You’ll want to set up several work stations with ample space for bowls of masa and filling, and room to lay out several tamales at once. Baking sheets are good places to place finished tamales. We also like to have some small bowls of water on hand, and some paper towels.

To fill tamales, take ¼ cup prepared masa and place in center of leaf or husk. With wet fingers, pat down into a rectangle, about 2 by 3 inches. Take a tablespoon or so of filling and place down the center of the filling. For corn husks, use the sides of husk to gather masa up on either side of the filling, bringing sides together above tamale. Then fold the two-sided part over and down, creating a fold. Bring the two ends of the roll in towards each other and place tamale face down on a baking sheet (if they won’t stay folded, use a large pot lid to hold them down).

For banana leaves, fold each side in like a package.
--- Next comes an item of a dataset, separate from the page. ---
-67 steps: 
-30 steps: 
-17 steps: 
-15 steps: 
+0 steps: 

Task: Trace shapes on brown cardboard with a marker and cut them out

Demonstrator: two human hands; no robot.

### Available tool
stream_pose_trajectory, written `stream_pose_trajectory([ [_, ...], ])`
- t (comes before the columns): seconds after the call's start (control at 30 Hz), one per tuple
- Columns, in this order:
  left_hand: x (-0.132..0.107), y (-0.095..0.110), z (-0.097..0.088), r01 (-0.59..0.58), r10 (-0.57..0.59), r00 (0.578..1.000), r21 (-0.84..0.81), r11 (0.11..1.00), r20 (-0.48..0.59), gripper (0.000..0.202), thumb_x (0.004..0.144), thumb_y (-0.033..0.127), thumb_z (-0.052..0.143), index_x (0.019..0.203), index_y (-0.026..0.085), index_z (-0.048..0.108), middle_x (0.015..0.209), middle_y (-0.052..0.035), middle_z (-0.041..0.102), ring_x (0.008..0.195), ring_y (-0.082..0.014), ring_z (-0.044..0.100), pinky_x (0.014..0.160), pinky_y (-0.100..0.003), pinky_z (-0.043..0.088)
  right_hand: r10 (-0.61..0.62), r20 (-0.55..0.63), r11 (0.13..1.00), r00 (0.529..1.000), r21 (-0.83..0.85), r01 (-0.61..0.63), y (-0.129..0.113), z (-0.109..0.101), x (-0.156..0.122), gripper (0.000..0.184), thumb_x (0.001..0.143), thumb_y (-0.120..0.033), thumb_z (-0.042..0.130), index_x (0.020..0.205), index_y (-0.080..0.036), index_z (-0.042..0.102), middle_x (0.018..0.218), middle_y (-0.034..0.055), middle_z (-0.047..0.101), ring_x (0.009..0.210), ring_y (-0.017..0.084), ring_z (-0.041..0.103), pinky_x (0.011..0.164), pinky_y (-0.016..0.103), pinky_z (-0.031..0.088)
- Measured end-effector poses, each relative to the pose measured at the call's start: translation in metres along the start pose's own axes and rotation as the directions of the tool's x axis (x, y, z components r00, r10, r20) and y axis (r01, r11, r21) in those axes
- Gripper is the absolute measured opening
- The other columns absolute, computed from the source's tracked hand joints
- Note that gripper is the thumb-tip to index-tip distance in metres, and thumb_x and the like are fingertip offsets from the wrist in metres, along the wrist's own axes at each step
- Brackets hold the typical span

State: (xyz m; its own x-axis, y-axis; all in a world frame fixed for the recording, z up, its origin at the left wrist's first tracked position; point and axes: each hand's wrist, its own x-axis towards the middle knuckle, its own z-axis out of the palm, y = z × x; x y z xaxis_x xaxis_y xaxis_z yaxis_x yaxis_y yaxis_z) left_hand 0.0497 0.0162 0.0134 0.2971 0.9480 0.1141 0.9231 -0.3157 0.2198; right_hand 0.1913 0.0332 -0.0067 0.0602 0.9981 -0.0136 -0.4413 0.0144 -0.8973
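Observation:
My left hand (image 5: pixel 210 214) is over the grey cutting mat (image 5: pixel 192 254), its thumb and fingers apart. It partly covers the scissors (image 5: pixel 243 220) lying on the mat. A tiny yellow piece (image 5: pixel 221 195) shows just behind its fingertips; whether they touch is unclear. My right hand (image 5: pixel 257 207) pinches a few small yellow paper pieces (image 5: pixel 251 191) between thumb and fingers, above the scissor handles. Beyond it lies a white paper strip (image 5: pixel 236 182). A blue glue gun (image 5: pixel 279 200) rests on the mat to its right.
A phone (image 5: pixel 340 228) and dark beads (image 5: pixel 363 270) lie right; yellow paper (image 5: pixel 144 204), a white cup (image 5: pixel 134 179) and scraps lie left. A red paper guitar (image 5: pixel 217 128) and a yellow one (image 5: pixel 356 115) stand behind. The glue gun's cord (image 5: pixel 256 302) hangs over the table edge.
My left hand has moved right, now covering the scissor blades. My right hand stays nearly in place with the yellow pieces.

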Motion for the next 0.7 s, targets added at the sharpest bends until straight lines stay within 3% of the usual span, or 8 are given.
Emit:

If the leaf splits, use a smaller piece to fold around the outside of the tamale. Just make sure no masa is spilling out.

Once you’ve made as many as you want, use kitchen string to tie each tamale closed. If you like, you can use different colors to tie different fillings. Freeze tamales in large ziploc bags, and steam for 1½ hours before eating (check occasionally to make sure there’s still water in bottom of steamer). Serve with salsas and sour cream, thinned with some milk if too thick to pour.

Roasted Tomatillo Salsa

8-10 tomatillos, husked and rinsed, halved or quartered if large

1 jalapeño, halved and seeded for a milder salsa

1 shallot, chopped and soaked for five minutes in cold water, drained and rinsed

¼ cup coarsely chopped cilantro

Salt to taste

About ¼ cup water, as needed

Preheat broiler. Line a baking sheet with foil and lay tomatillos and jalapeño in one layer, skin side up. Broil for several minutes until well charred, then cool slightly. Pour tomatillos and chile, along with any liquid on foil, into a blender. Add cilantro and ½ tsp salt, several tbsp of water, and blend until puréed. Set aside for at least ½ hour until flavors are blended. The sooner you serve, the fresher the flavors will be.

Chiltomate Salsa

1 lb ripe tomatoes, halved

1 jalapeño, halved (and seeded for a milder salsa)

1 small white onion, peeled and thickly sliced

2 cloves garlic, peeled

⅓ cup orange juice

2 tbsp cider vinegar

1 tsp salt

In a heavy cast-iron skillet over medium high heat, char tomatoes, onion, garlic and and jalapeño, in batches if necessary, turning until all sides have some char. Pour into a blender or food processor and pulse until roughly puréed.